Give the total of lines holding the word "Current" in the records below, and nothing else.

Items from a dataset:

━━━━

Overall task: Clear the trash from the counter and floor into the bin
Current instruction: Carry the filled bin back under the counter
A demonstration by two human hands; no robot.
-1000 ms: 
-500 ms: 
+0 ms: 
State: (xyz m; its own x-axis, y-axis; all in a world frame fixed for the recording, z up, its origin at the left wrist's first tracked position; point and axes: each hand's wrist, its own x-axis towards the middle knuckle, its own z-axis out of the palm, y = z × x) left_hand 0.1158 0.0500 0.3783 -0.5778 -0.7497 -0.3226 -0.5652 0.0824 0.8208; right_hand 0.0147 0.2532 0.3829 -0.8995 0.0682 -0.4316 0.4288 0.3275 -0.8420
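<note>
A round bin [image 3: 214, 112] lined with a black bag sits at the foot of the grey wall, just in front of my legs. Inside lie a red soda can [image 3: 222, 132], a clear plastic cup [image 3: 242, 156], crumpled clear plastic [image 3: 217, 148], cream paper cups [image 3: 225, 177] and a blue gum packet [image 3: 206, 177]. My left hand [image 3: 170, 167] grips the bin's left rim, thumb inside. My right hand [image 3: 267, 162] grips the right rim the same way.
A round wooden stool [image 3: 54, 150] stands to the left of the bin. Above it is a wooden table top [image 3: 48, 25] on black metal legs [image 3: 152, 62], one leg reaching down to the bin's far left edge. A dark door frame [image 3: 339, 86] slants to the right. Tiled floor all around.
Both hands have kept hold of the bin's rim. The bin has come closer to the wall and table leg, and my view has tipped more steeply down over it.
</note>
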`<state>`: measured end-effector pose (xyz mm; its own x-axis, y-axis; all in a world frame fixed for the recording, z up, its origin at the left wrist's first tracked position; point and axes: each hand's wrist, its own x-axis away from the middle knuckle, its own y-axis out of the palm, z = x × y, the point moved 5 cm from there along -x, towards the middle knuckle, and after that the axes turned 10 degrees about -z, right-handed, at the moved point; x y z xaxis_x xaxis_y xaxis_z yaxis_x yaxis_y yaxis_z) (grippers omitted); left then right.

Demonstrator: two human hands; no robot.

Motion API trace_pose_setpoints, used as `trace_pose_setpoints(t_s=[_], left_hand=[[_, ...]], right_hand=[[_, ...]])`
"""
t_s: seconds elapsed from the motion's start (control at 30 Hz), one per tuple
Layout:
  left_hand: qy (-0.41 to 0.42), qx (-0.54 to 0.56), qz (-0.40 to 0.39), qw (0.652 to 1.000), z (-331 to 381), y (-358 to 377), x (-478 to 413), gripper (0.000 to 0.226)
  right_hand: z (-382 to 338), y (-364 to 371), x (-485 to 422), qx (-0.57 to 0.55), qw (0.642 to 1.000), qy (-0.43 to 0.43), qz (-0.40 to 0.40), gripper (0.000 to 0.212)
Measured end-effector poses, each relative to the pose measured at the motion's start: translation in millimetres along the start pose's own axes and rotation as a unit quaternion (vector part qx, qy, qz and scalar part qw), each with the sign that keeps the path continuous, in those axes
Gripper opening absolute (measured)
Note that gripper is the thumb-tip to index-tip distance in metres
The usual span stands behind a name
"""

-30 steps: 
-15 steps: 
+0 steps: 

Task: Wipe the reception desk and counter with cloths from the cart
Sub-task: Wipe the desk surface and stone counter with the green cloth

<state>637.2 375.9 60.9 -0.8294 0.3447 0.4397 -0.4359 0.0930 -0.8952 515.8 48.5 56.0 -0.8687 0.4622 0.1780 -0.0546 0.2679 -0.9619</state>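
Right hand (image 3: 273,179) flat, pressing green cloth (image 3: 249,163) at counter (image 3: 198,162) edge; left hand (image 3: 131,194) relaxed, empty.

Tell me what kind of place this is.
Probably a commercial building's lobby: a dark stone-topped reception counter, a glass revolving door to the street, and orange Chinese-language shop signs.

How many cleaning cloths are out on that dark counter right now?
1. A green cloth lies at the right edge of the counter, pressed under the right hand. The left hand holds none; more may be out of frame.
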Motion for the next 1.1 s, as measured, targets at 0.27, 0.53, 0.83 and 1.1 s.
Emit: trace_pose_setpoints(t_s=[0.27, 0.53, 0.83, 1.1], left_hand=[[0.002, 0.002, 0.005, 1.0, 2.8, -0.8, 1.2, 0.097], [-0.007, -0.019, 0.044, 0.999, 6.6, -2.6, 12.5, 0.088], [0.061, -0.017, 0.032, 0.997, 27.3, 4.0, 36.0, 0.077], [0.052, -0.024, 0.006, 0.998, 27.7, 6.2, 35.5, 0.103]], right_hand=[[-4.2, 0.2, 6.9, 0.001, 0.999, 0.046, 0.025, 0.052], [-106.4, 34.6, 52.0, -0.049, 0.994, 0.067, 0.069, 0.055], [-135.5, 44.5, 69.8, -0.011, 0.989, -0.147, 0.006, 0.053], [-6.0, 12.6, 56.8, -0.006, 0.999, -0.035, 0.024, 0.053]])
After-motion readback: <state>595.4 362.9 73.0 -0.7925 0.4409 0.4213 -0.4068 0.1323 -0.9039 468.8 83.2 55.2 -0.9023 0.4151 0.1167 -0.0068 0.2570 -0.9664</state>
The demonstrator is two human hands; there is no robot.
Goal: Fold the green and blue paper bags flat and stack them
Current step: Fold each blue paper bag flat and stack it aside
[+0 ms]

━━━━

**Result of this task:** 2